▶ [WORK REQUEST]: The required answer is the data below, restated word for word with images omitted.

▶ [DATASET CONTENT]:
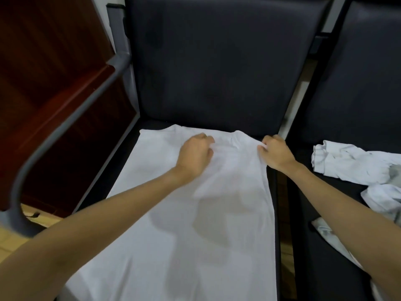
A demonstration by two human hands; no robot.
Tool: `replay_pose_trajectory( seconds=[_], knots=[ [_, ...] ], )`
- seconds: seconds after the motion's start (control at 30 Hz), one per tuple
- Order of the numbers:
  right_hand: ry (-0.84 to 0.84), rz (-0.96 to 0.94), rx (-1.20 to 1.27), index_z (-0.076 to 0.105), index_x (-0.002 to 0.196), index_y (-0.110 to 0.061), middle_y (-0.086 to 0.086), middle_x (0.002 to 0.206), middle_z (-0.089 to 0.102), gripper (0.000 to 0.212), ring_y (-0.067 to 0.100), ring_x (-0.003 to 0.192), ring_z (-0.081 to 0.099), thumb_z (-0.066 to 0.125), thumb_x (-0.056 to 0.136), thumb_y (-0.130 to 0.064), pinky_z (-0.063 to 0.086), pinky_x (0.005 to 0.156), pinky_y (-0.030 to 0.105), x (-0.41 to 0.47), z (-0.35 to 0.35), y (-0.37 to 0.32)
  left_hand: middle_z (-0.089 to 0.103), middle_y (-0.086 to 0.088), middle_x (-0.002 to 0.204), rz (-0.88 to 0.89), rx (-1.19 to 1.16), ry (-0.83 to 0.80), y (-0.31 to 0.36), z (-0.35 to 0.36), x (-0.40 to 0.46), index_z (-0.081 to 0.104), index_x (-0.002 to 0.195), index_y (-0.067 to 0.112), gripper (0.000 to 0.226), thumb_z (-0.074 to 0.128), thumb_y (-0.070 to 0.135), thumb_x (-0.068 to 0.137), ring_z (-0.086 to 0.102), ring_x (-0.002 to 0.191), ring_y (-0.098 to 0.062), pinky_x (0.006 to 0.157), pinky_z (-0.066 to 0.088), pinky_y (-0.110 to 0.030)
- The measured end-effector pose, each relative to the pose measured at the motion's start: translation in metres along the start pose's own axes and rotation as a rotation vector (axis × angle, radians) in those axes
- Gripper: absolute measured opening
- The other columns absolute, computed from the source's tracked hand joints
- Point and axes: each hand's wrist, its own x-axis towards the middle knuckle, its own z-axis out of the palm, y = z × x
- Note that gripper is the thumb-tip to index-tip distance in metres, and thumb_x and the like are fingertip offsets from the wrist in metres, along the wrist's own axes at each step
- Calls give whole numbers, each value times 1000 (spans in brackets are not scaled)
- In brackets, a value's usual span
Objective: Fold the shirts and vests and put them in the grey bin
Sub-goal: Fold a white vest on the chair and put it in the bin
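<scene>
Across the centre and lower middle of the frame, on a dark grey padded chair seat (217, 61): a thin white cotton shirt (173, 246) laid flat, long axis running from bottom edge up to the collar end at mid-frame. Both hands at that far collar end, right beside each other's reach. Left hand (195, 155) at frame centre, fingers curled, pinching cloth near the neckline. Right hand (275, 153) just right of centre, fingers curled on the shirt's right shoulder edge. Probably about to fold that side inward. At right edge, a heap of crumpled white garments (351, 166) on the neighbouring seat. Grey bin not visible.
</scene>
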Motion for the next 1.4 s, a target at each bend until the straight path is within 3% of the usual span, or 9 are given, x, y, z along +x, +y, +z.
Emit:
replay_pose_trajectory(
  seconds=[0.17,0.4,0.53,0.77,0.87,0.97,1.07,1.13,1.4],
  knots=[
    [-40,123,-102,53,113,-2,23,123,46,22,40,117,42,52,93,-10,43,95,44,-5,-7,3,66,-5,84,-24,-19,202,-4,-36,27,69,90,8,20,51,1,86,59,77,-22,65,49,-37],
    [42,-280,1,52,124,-12,8,117,45,45,24,108,50,71,84,-15,48,82,32,-7,-3,-34,68,-3,87,-118,-105,235,6,-55,61,67,97,10,23,48,2,86,61,75,-19,65,51,-34],
    [19,-233,-36,51,124,-14,4,119,44,52,19,101,51,75,82,-32,48,71,29,7,11,-56,68,-1,86,-171,-186,237,3,-60,72,67,97,11,24,49,1,85,63,76,-18,67,56,-36],
    [177,-58,301,68,89,-5,6,92,56,12,21,76,54,60,91,-13,47,67,33,37,22,-64,68,1,86,-175,-211,268,-5,-71,77,67,96,11,23,49,1,85,62,76,-14,68,55,-30],
    [-161,54,626,62,64,-1,7,64,48,22,17,62,45,65,84,-9,38,65,29,48,12,-61,66,3,81,-173,-242,272,-7,-75,74,67,93,11,23,49,1,83,61,72,-13,64,54,-29],
    [-280,2,510,40,48,-16,-1,55,29,46,11,54,29,64,87,-7,28,62,28,47,13,-59,61,10,73,-138,-260,255,-5,-77,64,67,90,13,20,51,4,82,58,67,-10,60,50,-26],
    [-132,-49,463,70,87,0,7,64,47,22,15,63,41,55,96,-14,38,62,27,47,21,-58,58,15,68,-82,-278,188,-1,-77,46,67,87,14,15,56,5,82,57,62,-8,58,46,-21],
    [-146,-35,477,66,115,-5,12,78,58,24,21,74,54,54,95,-7,50,72,35,44,22,-58,64,11,71,-20,-292,105,1,-71,29,68,84,13,13,59,6,80,58,63,-9,60,47,-25],
    [-94,17,504,66,115,1,16,126,60,43,28,120,54,39,87,20,43,96,24,3,6,-58,72,1,96,149,-203,-460,7,-18,-53,72,98,13,19,59,9,85,60,81,-9,73,45,-19]
  ],
)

▶ [OUTPUT FOR THIS EXERCISE]:
A demonstration by two human hands; no robot.
Tool: `replay_pose_trajectory( seconds=[_], knots=[ [_, ...] ], )`
- seconds: seconds after the motion's start (control at 30 Hz), one per tuple
- Order of the numbers:
  right_hand: ry (-0.84 to 0.84), rz (-0.96 to 0.94), rx (-1.20 to 1.27), index_z (-0.076 to 0.105), index_x (-0.002 to 0.196), index_y (-0.110 to 0.061), middle_y (-0.086 to 0.086), middle_x (0.002 to 0.206), middle_z (-0.089 to 0.102), gripper (0.000 to 0.212), ring_y (-0.067 to 0.100), ring_x (-0.003 to 0.192), ring_z (-0.081 to 0.099), thumb_z (-0.066 to 0.125), thumb_x (-0.056 to 0.136), thumb_y (-0.130 to 0.064), pinky_z (-0.063 to 0.086), pinky_x (0.005 to 0.156), pinky_y (-0.030 to 0.105), x (-0.41 to 0.47), z (-0.35 to 0.35), y (-0.37 to 0.32)
  left_hand: middle_z (-0.089 to 0.103), middle_y (-0.086 to 0.088), middle_x (-0.002 to 0.204), rz (-0.88 to 0.89), rx (-1.19 to 1.16), ry (-0.83 to 0.80), y (-0.31 to 0.36), z (-0.35 to 0.36), x (-0.40 to 0.46), index_z (-0.081 to 0.104), index_x (-0.002 to 0.195), index_y (-0.067 to 0.112), gripper (0.000 to 0.226), thumb_z (-0.074 to 0.128), thumb_y (-0.070 to 0.135), thumb_x (-0.068 to 0.137), ring_z (-0.086 to 0.102), ring_x (-0.002 to 0.191), ring_y (-0.098 to 0.062), pinky_x (0.006 to 0.157), pinky_z (-0.066 to 0.088), pinky_y (-0.110 to 0.030)
- The measured end-effector pose, each relative to the pose measured at the motion's start: translation in metres along the start pose's own axes and rotation as a rotation vector (axis × angle, radians) in those axes
- Gripper: absolute measured opening
- The other columns absolute, computed from the source's tracked hand joints
- Point and axes: each hand's wrist, its own x-axis towards the middle knuckle, its own z-axis out of the palm, y = z × x
- Note that gripper is the thumb-tip to index-tip distance in metres, and thumb_x and the like are fingertip offsets from the wrist in metres, along the wrist's own axes at each step
- Calls give whole numbers, each value times 1000 (spans in brackets are not scaled)
- In brackets, a value's usual span
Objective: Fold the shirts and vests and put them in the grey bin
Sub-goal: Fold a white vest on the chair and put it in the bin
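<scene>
Across the centre and lower middle of the frame, on a dark grey padded chair seat (217, 61): a thin white cotton shirt (173, 246) laid flat, long axis running from bottom edge up to the collar end at mid-frame. Both hands at that far collar end, right beside each other's reach. Left hand (195, 155) at frame centre, fingers curled, pinching cloth near the neckline. Right hand (275, 153) just right of centre, fingers curled on the shirt's right shoulder edge. Probably about to fold that side inward. At right edge, a heap of crumpled white garments (351, 166) on the neighbouring seat. Grey bin not visible.
</scene>
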Motion for the next 1.4 s, a target at each bend until the straight path is within 3% of the usual span, or 9 are given, x, y, z along +x, +y, +z.
Emit:
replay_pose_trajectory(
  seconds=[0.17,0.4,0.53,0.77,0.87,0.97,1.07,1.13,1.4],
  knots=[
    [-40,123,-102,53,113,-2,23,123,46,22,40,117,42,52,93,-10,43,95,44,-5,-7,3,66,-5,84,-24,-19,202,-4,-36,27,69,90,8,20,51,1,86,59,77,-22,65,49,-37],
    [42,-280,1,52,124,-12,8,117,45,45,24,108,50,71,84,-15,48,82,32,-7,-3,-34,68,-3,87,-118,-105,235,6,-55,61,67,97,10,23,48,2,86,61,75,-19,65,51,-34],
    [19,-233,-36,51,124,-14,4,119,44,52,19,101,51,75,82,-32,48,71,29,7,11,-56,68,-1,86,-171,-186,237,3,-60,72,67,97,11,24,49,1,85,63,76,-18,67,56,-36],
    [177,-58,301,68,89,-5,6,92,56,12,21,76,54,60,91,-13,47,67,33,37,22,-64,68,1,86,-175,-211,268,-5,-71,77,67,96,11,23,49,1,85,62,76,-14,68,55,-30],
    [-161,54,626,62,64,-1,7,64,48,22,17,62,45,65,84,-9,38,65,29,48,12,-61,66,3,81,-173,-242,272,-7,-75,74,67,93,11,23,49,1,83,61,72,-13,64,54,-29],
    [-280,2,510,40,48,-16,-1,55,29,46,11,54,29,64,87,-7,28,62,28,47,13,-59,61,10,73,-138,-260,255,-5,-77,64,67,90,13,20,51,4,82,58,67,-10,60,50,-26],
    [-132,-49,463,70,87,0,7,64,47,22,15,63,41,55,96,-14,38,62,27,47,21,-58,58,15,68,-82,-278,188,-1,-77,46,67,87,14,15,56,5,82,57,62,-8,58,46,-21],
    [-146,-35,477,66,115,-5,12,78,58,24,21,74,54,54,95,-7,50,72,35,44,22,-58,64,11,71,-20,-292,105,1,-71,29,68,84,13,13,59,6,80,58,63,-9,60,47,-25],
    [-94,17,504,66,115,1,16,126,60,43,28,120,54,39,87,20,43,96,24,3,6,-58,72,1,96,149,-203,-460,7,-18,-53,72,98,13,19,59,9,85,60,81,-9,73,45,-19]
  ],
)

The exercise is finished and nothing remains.